She jumped aside, but the dagger still caught her arm. The sharp blade sliced through the sleeve of her tunic and scraped across her skin.

"Perhaps you should rethink your attacks, because I will reverse every single one and direct it back at you." Once again, the sorceress hurled a lightning bolt. Ava deflected it, but the magic blast hissed up her arm to her heart. At the same time, the magistra fired more lightning bolts that hit Ava in the stomach, hip, and ankle. The concentrated attacks were too strong. She lost her balance and fell backward, while the affected areas burned like fire.

Lilly's face appeared before her mind's eye—her cheeky grin, her knowing expression—and the little one whispered incessantly, "Don't give up, Ava. I'm counting on you!"

Ava gritted her teeth and staggered to her feet. As soon as she stood, she tensed her body and raised the dagger. "Is that all you've got?"

Elora grinned devilishly. "Don't worry. You'll get to find out about my most wickedest features."

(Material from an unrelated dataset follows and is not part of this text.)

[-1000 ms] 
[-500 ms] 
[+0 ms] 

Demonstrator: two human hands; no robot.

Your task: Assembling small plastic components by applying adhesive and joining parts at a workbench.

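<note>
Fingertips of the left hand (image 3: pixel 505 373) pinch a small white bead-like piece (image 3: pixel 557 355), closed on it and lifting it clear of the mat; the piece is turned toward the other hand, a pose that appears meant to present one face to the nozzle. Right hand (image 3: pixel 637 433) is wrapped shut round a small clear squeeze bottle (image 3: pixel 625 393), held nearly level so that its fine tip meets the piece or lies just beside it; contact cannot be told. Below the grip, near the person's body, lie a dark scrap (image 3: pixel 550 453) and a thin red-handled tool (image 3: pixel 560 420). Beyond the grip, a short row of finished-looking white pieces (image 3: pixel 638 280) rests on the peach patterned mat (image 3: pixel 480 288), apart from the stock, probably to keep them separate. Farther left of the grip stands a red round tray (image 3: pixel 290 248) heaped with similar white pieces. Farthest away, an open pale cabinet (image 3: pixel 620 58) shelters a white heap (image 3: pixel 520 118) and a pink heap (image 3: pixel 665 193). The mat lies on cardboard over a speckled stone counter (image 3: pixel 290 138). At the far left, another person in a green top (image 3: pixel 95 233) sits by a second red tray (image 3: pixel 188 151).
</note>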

A strike tore through the building. Draco. Ava looked up at the ceiling. Although she couldn't see him, she knew he wanted to help her.

The sorceress's voice turned cold. "Finally, take care of the dragon. Kill them all. We can stop pretending now that they're capable of defeating us. I'll deal with the guardian alone."

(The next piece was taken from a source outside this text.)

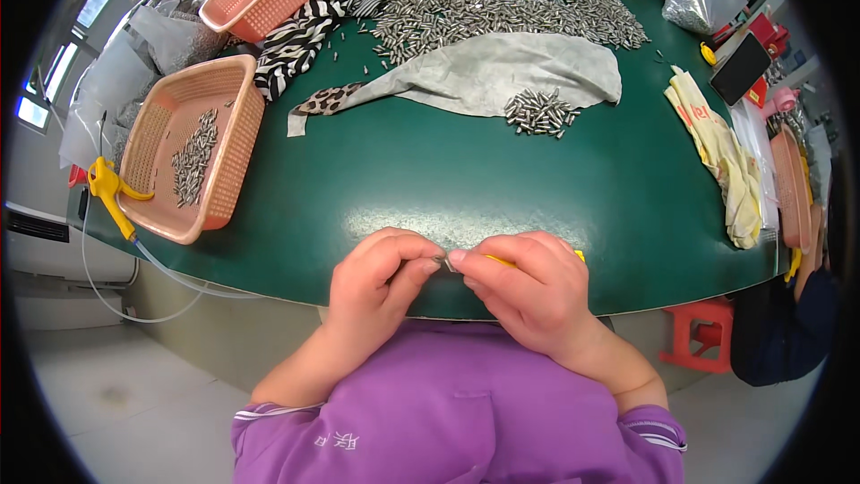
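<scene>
Your purple sleeves point(448, 412) fill the bottom of the view, and just above them your two hands meet at the near edge of the green table point(448, 179). Your left hand point(381, 282) is curled, and its thumb and forefinger pinch one end of a small metal pin point(445, 262). Your right hand point(528, 291) pinches the other end, and it also holds a thin yellow tool point(502, 261) under the fingers. Further away, a small heap of pins point(540, 113) lies on a grey cloth point(502, 67), with a much larger heap point(502, 0) behind it. At your left stands a pink basket point(193, 148) with some pins inside.
</scene>
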`<action>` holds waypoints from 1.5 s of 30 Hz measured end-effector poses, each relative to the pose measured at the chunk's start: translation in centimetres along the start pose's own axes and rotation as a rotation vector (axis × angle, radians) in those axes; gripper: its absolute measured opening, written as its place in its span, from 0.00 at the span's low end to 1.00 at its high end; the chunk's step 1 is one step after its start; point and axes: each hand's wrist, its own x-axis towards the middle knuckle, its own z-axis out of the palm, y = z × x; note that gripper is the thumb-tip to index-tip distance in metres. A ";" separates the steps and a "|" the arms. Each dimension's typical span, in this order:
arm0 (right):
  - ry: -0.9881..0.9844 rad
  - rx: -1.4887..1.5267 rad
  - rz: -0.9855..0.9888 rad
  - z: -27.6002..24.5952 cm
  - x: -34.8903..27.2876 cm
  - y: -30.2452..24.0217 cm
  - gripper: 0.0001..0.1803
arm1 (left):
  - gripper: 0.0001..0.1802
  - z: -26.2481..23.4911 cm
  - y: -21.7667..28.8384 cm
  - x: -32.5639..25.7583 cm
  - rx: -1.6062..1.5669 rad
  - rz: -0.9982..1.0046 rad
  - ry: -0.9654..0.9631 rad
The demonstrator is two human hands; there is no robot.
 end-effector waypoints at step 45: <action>-0.016 0.063 0.017 0.0 0.2 -0.1 0.19 | 0.05 -0.1 -0.1 0.1 0.005 0.007 -0.027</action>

Without questioning the order, the mages rushed outside, while Ava and Elora remained in the huge hall. Although there seemed to be so much space and the room was big enough for thousands of people, Ava knew she couldn't escape the sorceress.

Chapter 34

The Isip stone weakened Elora's attacks, but it wasn't powerful enough to save Ava. She realized this within the next ten seconds as the sorceress attacked her relentlessly. The lightning bolts that Ava deflected with the dagger were less painful. However, she was simultaneously hit unimpeded by other attacks that turned her body into an inferno.

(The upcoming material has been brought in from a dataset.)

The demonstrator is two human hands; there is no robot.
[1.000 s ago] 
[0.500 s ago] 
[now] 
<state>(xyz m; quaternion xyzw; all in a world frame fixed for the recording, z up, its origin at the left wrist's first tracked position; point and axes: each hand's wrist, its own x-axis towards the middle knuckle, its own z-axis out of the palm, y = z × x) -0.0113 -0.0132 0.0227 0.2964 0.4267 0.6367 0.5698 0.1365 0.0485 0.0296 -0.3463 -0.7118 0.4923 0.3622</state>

She didn't know if she was sustaining external wounds. Perhaps the person who found her corpse would think she died from an unrecognized internal ailment, since her skin seemed unscathed. But underneath, in her veins, her muscles, in her flesh, it burned as if the sorceress had ignited a fire within her that was consuming her torturously.

Her movements became slower and her limbs grew heavy, even though she was flooded with adrenaline. Under normal circumstances, she would have long since been on the ground, but this was the final battle. The grand finale, with only one of them emerging alive.

Apart from the dagger that the Isip stone was bound to at the hilt, she had no weapon. So exactly what she had feared had come to pass. She could fight with the last dagger. But her hoursof training were useless against a mage. Especially the queen among them.

Her breath was labored, her heart fighting for every single beat, constantly tormented by the magic bolts. Elora didn't even have a bead of sweat on her forehead. Her complexion looked rosy and carefree, her dark eyes glowed enthusiastically, and her movements were relaxed, if not bored.

"Considering the prophecy, I had hoped for more from you, Guardian. You realize that as soon as I want, you're dead, right?"

Of course, she knew that, but she still shook her head. "What exactly does this prophecy say?"

Elora snorted. "You don't even know?"

Yes, she did, if only fragments, but she took every breather she could get, every additional moment she got to enjoy breathing, seeing, smelling, and hearing. To live.

How precious was the time one was given? How valuable in the face of death? Why had she wasted all those years out of fear, out of false pride, because of old wounds she hadn't been ready to forget? She should have savored every moment. Should have consciously breathed, laughed, and loved every second. For all that she hadn't done out of fear, she could never make up for it. It was lost, for all time.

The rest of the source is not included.